O Sistema Nacional de Informações sobre o Saneamento (SNIS) acabe de divulgar os índices mais recentes do saneamento básico do Brasil, expondo o desempenho dos municípios no ano de 2018. Mais uma vez a sociedade brasileira se depara com a omissão dos poderes públicos e a lamentável situação dos serviços essenciais garantidos formalmente na Constituição brasileira.
Entre as regiões administrativas, o Norte e o Nordeste são as mais atrasadas no que diz respeito à oferta do saneamento básico para as suas populações. No ranking das 100 maiores cidades brasileiras, o grupo das 10 piores tem uma presença marcante da região Norte (6 cidades), destacando-se a cidade de Manaus/AM.
O saneamento de Manaus destaca-se na lista dos 10 piores porque trata-se de uma concessão privada, que tem como justificativa o discurso da eficiência dos serviços. De fato, no ano 2000, a privatização dos serviços de abastecimento de água e esgotamento sanitário de Manaus foi realizada argumentando-se que a empresa privada teria um melhor desempenho em comparação com a empresa pública que realizava os serviços na época. O histórico do desempenho ao longo do período de privatização mostra, no entanto, que a eficiência da concessão privada não passa de um discurso enganador.

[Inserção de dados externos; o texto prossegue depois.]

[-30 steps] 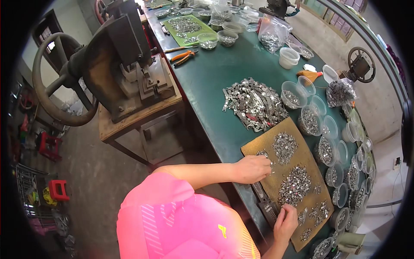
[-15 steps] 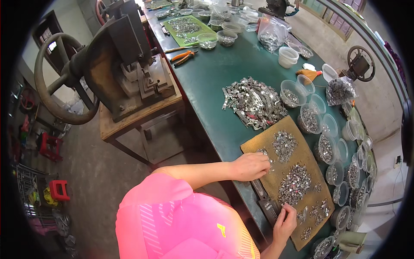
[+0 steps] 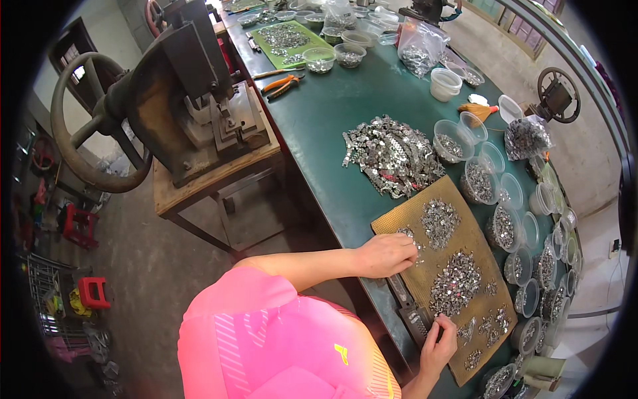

Durante as duas últimas décadas de privatização, a cidade tem amargado os últimos lugares entre as capitais brasileiras no que diz respeito ao saneamento básico. Isto é visível na ausência ou precariedade dos serviços realizados nas periferias da cidade, onde habitam as populações mais pobres a quem a empresa não tem interesse em servir. Enquanto isso, a concessionária Águas de Manaus encontra o seu público predileto nas zonas mais ricas da cidade, onde o seu lucro é assegurado.
Os órgãos de defesa do consumidor são unânimes em constatar o baixo desempenho dos serviços de água e esgoto de Manaus, confirmando os índices do Sistema Nacional de Informação sobre o Saneamento (SNIS-2018). Se de um lado, o Programa Estadual de Proteção e Orientação do Consumidor (Procon-AM) revela que “Amazonas Energia e Águas de Manaus lideram o ranking de reclamações em 2019” (Portal Acritica, 25 de dezembro de 2019), do outro lado, a Agência Reguladora dos Serviços Públicos Delegados do Município de Manaus (Ageman) mostra que “a falta de água é a principal reclamação dos manauaras” (Porta do Holanda, 31 de dezembro de 2019).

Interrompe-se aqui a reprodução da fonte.